The cytotoxicity assay was performed according to the modified MTT colorimetric method [17]. HL-60 cells (Human promyelocytic leukemia cell line), SMMC-7721 cells (human hepatocellular carcinoma cell line), A549 cells (adenocarcinomic human alveolar basal epithelial cell line), MCF-7 cells (human breast adenocarcinoma cell line) and SW480 cells (Human colon adenocarcinoma cell line) were used as tested cells. All cell lines were cultured at 37 °C under a humidified atmosphere of 5% CO2 in RPMI 1640 medium supplemented with 10% fetal serum and dispersed in replicate 96-well plates. Eight concentrations of test compounds (dissolved in 0.5% DMSO) encompassing a 128-fold range were added to each cell line. After 48 h exposure to the compounds, cells’ viability was determined by the [3-(4,5-dimethylthiazol-2-yl)-5(3-carboxymethoxyphenyl)-2-(4-sulfopheny)-2H-tetrazolium] (MTS) cytotoxicity assay by measuring the absorbance at 490 nm with a microplate spectrophotometer. Each test was performed in triplicate. The IC50 was defined as the concentration of the test compound resulting in a 50% reduction of absorbance compared to untreated cells in the MTT assay. The anticancer agent DDP (cis-diamminedichloroplatinum) and 0.5% DMSO were used as the positive control and solvent control, respectively.

4. Conclusions

In conclusion, we isolated five new and three known dihydro-β-agarofuran sesquiterpene polyesters from Parnassia wightiana and evaluated their cytotoxicities in vitro against five cancer cell lines.

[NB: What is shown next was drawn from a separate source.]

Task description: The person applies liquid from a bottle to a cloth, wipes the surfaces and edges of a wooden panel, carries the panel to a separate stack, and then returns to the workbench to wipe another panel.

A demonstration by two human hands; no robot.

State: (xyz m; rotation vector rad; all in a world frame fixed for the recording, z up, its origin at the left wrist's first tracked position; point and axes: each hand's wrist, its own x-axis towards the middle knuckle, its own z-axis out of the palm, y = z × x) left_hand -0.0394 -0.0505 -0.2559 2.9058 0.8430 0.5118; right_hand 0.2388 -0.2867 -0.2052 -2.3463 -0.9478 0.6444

The structures of all the compounds were established through spectroscopic analysis, and their absolute configurations were established by X-ray diffraction analysis and biogenetic means. For most of tested cell lines, 3, 5, 6 and 7 exhibited moderate activity with IC50 values of 11.8–30.1 μM. In addition, the structure–activity relationship was discussed as well.